• Your objective
Nothing in the data may be altered; restate all of it exactly.
—————
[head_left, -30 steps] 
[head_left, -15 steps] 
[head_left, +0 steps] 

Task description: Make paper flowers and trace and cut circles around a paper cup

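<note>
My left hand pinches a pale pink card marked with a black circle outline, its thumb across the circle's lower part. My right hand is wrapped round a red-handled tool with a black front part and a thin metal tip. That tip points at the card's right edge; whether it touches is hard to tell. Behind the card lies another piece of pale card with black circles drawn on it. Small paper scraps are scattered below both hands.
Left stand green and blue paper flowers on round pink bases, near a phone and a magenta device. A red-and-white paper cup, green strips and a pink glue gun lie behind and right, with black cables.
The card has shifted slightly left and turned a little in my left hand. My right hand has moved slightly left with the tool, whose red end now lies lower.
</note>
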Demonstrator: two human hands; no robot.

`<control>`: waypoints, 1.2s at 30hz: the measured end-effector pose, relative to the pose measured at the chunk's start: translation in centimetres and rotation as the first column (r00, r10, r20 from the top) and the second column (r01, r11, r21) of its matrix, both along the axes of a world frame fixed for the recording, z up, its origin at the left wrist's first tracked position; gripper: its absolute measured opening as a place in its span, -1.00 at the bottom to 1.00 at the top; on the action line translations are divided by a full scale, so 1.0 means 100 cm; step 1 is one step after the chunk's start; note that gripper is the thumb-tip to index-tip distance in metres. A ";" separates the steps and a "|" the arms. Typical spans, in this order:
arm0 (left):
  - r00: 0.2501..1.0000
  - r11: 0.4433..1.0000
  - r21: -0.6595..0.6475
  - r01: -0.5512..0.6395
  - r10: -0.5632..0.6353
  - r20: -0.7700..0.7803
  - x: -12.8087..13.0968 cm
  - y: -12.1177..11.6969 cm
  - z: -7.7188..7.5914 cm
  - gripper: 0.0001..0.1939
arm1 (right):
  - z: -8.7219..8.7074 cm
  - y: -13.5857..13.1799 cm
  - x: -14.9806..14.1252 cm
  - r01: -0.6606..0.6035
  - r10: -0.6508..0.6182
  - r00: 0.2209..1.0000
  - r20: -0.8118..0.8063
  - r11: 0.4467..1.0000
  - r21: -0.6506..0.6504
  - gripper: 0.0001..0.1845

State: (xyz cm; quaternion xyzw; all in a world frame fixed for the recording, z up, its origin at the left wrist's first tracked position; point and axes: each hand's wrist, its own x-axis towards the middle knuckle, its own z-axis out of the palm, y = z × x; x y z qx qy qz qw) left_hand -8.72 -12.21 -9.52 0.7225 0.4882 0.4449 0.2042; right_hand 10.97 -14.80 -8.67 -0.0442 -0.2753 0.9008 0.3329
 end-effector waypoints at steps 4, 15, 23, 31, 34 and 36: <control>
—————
• Result of this exercise
[head_left, -30 steps] 
[head_left, -15 steps] 
[head_left, +0 steps] 

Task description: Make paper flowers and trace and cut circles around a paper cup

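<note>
My left hand pinches a pale pink card marked with a black circle outline, its thumb across the circle's lower part. My right hand is wrapped round a red-handled tool with a black front part and a thin metal tip. That tip points at the card's right edge; whether it touches is hard to tell. Behind the card lies another piece of pale card with black circles drawn on it. Small paper scraps are scattered below both hands.
Left stand green and blue paper flowers on round pink bases, near a phone and a magenta device. A red-and-white paper cup, green strips and a pink glue gun lie behind and right, with black cables.
The card has shifted slightly left and turned a little in my left hand. My right hand has moved slightly left with the tool, whose red end now lies lower.
</note>
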Demonstrator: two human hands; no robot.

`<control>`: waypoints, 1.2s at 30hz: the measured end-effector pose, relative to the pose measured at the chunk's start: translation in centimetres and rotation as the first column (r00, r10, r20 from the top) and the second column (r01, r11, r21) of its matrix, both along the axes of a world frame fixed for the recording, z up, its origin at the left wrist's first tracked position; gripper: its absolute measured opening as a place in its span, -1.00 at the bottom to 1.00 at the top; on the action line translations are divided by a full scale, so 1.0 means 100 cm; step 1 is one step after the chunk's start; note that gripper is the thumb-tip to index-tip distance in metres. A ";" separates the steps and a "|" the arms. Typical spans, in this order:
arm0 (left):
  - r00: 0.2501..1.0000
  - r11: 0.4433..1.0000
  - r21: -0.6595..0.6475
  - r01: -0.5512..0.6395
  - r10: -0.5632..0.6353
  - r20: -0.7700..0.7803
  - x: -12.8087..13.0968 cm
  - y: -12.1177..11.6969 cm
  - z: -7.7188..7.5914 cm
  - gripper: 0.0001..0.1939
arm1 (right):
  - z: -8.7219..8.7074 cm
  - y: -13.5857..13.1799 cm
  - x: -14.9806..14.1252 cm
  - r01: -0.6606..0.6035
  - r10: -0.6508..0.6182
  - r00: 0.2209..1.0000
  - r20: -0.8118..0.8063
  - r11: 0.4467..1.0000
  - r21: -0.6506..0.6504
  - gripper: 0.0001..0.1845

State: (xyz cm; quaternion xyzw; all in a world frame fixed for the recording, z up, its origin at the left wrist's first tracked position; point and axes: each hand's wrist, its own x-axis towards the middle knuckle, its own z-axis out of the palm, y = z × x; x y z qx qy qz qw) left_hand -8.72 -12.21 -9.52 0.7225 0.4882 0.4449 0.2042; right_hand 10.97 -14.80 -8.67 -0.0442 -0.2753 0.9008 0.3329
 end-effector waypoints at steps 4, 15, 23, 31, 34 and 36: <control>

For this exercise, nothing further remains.